Per misurare la permeabilità della barriera epiteliale nei topi indotti dal DSS, sette giorni dopo l'inizio della somministrazione del DSS, velocizza i topi per tre ore. Autoclave un ago di gavage per garantire la sterilità, quindi utilizzare 150 microlitri da 80 milligrammi per millilitro quattro kilodalton FITC dextran in acqua sterile per gavage i topi e mantenere il dextran FITC inutilizzato per misurare la curva standard dopo la raccolta del siero. Successivamente, pesare i topi per il calcolo della permeabilità.
Quattro ore dopo, dopo aver anestetizzato i topi per iniezione IP, confermare una corretta anestesia per la mancanza di riflessi e movimento del baffo. Quindi posizionare i topi su un blocco di calore per cinque minuti. Usando un paio di forbici, aggancia un pezzo di un centimetro della coda e raccogli 100 microlitri di sangue dalla coda in un tubo di raccolta del siero.
Far girare il sangue raccolto a 10.000 volte g e la temperatura ambiente per dieci minuti. Con l'acqua, diluire il siero uno a quattro. Quindi, per fare una curva standard, utilizzare l'acqua per preparare le diluizioni del dextran FITC inutilizzato.
Aggiungere 100 microlitri per pozzo del siero e i campioni di curva standard in 96 piastre di pozzo. Utilizzando un lettore di lastre, leggere la fluorescenza ad un'eccitazione di 485 e un'emissione di 528. Calcolare i valori di permeabilità in base alla curva standard e moltiplicarli per quattro per correggere la diluizione.
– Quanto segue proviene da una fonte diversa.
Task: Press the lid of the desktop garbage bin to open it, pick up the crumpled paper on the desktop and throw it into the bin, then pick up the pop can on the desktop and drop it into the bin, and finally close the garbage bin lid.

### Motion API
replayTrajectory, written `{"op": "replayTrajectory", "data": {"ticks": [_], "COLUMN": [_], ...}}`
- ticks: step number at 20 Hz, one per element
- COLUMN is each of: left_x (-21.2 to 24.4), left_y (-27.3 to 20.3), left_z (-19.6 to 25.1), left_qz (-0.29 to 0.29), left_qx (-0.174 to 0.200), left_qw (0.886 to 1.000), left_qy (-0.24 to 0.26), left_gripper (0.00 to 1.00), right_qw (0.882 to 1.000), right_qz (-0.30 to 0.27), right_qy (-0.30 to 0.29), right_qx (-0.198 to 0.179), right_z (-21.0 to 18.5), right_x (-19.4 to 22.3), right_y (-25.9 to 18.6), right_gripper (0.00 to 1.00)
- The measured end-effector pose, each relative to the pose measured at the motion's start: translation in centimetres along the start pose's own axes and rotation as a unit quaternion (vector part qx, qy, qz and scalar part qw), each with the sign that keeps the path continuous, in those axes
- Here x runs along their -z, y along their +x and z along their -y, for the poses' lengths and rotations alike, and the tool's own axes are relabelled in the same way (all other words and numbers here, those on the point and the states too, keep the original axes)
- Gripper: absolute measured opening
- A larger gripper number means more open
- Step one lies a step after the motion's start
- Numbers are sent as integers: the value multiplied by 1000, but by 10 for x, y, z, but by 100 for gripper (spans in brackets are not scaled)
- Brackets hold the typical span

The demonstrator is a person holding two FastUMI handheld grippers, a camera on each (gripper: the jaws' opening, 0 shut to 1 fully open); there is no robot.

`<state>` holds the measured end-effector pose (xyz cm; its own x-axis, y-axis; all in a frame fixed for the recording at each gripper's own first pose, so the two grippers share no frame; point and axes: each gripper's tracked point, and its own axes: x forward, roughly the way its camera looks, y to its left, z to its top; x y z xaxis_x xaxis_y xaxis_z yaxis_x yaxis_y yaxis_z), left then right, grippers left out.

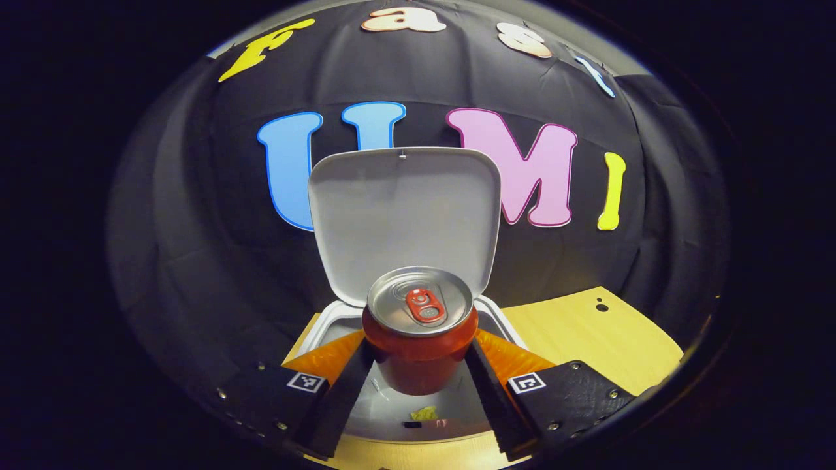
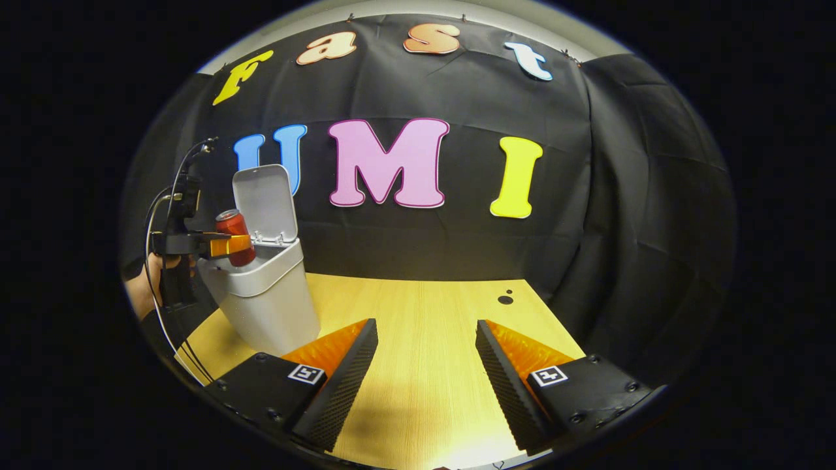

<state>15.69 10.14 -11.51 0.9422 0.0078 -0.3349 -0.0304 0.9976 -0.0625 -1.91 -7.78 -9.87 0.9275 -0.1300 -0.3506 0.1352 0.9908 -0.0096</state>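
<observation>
The left gripper [image 1: 418,365] is clamped on the red pop can [image 1: 418,329], held upright over the open garbage bin [image 1: 326,329]; crumpled paper [image 1: 424,413] is seen inside. The lid [image 1: 403,215] is raised. The right gripper [image 2: 426,365] is spread over the wooden desktop [image 2: 424,307].

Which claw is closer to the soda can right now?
The left. The left claw grips the soda can above the open bin; the right claw hovers open over the table, well away from it.

Black cloth wall [image 2: 588,196] hangs in folds behind a pale wooden desk [image 2: 424,339]; a small dark hole [image 2: 505,299] sits near its far right edge.
</observation>
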Motion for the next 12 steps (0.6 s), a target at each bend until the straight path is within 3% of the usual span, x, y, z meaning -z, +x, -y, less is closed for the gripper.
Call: {"op": "replayTrajectory", "data": {"ticks": [8, 12], "left_x": [7, -17], "left_y": [-1, -12], "left_z": [2, -6], "left_qz": [-9, 15], "left_qx": [-2, -22], "left_qw": [1000, 999], "left_qy": [18, 32], "left_gripper": [88, 89], "right_qw": [1000, 1000], "right_qz": [-8, -12], "right_qy": [-1, -1], "right_qx": [0, -4], "right_z": [-3, -6], "right_x": [9, 13], "right_y": [-4, -3], "right_gripper": [98, 98]}}
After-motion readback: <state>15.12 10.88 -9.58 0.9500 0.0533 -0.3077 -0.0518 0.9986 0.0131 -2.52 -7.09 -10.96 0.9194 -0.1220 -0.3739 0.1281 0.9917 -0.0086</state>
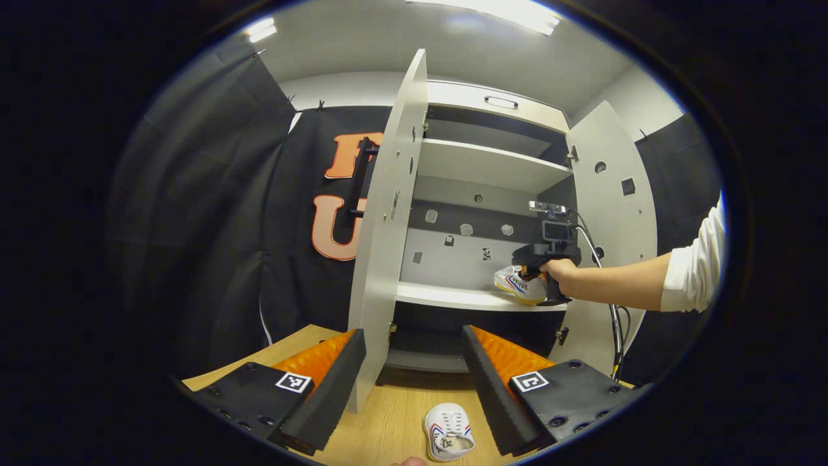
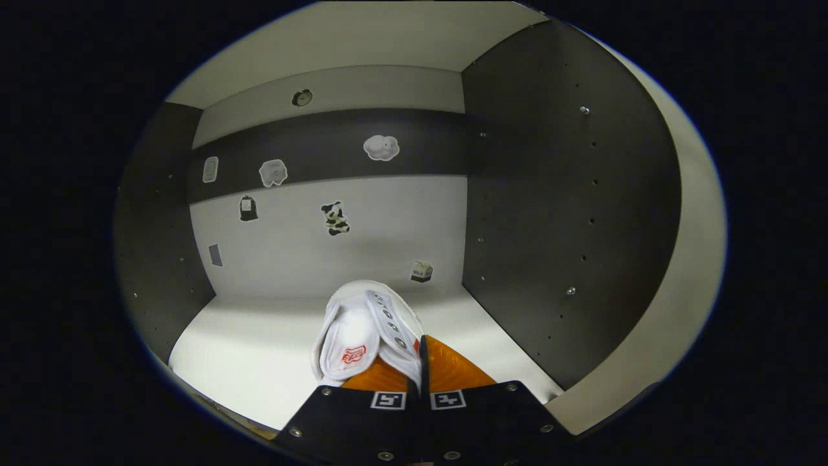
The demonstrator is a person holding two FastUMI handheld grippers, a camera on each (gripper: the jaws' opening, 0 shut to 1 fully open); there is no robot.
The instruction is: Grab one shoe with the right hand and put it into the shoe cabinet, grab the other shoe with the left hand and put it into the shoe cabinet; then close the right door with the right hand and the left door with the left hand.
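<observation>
My right gripper is inside the shoe cabinet, shut on the rim of a white shoe held just over the white shelf. The left gripper view shows that right gripper in a person's hand, with the striped white shoe at the right end of the middle shelf. The other white shoe lies on the wooden table, toe toward the cabinet. My left gripper hovers open above and around it, not touching it.
Both cabinet doors stand open: the left door swings out toward my left fingers, the right door behind the person's forearm. A cable hangs by the right door. The dark side wall is close on the right.
</observation>
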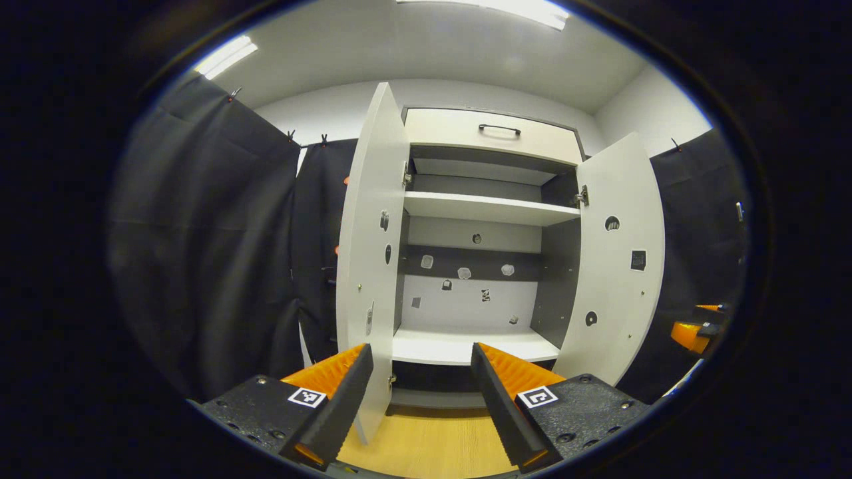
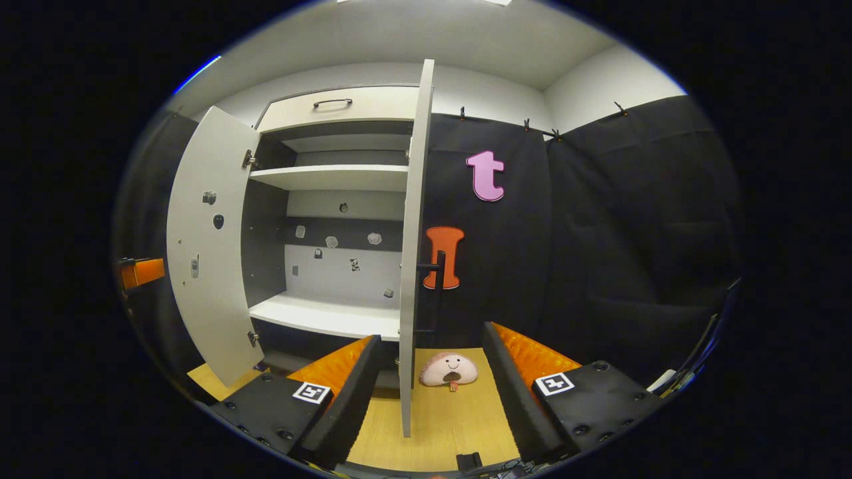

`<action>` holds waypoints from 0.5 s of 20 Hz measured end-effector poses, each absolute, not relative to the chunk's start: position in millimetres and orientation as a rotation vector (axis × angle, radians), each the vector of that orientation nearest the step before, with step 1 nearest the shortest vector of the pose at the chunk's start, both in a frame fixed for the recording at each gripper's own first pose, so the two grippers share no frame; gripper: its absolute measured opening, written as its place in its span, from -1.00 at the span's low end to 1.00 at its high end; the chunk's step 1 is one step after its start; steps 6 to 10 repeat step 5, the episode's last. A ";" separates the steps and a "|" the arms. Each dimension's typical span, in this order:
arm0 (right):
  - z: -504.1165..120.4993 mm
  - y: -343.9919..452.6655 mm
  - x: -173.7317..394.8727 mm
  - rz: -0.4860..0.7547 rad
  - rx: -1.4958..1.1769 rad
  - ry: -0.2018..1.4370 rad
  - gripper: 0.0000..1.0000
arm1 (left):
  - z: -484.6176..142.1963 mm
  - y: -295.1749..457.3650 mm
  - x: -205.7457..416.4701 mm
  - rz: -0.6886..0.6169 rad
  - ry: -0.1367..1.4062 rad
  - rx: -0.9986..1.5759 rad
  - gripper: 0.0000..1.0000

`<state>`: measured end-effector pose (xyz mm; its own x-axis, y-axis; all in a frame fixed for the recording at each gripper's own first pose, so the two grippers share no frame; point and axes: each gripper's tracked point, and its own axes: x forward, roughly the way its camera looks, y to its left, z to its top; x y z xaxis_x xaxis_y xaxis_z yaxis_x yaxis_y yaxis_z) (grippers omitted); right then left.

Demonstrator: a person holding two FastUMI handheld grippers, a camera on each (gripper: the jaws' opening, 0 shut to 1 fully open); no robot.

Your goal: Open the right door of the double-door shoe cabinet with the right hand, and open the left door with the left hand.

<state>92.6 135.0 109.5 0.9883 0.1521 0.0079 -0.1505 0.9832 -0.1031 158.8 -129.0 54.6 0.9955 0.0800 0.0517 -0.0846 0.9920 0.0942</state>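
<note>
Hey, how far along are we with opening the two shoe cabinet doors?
Both look done. The left door stands swung out edge-on, and the right door is swung wide too, baring the shelves. In hand: nothing. The left hand-held gripper and right hand-held gripper are both open, gripping neither door. Left: apparently only pulling back.

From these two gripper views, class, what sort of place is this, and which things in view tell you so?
Probably a staged recording booth, not a real home: black cloth walls, a lone shoe cabinet with both doors open and shelves bare, and a plush toy on the wooden floor.
</note>
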 end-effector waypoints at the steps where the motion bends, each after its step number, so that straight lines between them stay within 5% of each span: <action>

Dividere la concentrazione di Dextran FITC per il peso per normalizzare i valori. Questo aiuta a normalizzare la differenza nel parto di Dextran FITC se i topi sono malati e hanno perso peso. Le cellule caco-2bbe qui mostrate sono state etichettate con nuclei e macchie di F-actin per mostrare la differenza tra cellule indifferenziate e differenziate.
Le fibre di stress sono chiaramente viste nelle cellule indifferenziate. Le cellule differenziate hanno un volume inferiore, nuclei più grandi e meno fibre di stress rispetto alle cellule indifferenziate. Il TNF è fondamentale per la perdita di barriera intestinale attraverso la regolazione della giunzione stretta dipendente dalla MLCK.
Come si vede in questa figura, il TNF diminuisce significativamente il TER del monostrato Caco-2bbe in modo dose-dipendente, suggerendo che il TNF aumenta la permeabilità epiteliale. Rispetto al loro peso corporeo iniziale, i topi trattati con DSS perdono una quantità significativa di peso. La gravità della colite è segnata da prolassi rettale, consistenza delle feci, sanguinamento e attività.
Sezioni trasversali di tessuti colonici macchiati di ematossilina ed eosina mostrano danni alla mucosa colon nei topi trattati con DSS. Inoltre, la lunghezza della cripta del colon, così come il colon stesso, è diminuita nei topi trattati con DSS. Infine, c'è un aumento di circa due volte dei livelli di colorazione di dextran FITC nei topi trattati con DSS, rispetto ai topi di controllo.
Durante il tentativo di questa procedura, è importante ricordare di ridurre al minimo gli errori, standardizzando le procedure operative e utilizzando metodi statistici. Dopo il suo sviluppo, questa tecnica ha aperto la strada ai ricercatori nel campo della funzione barriera intestinale per esplorare le malattie gastrointestinali sia negli organismi modello che nelle linee cellulari. Dopo aver visto questo video, dovresti avere una buona comprensione di come determinare la permeabilità epiteliale intestinale misurando il TER, gavaging FITC dextran e osservando i cambiamenti morfologici e istochimici.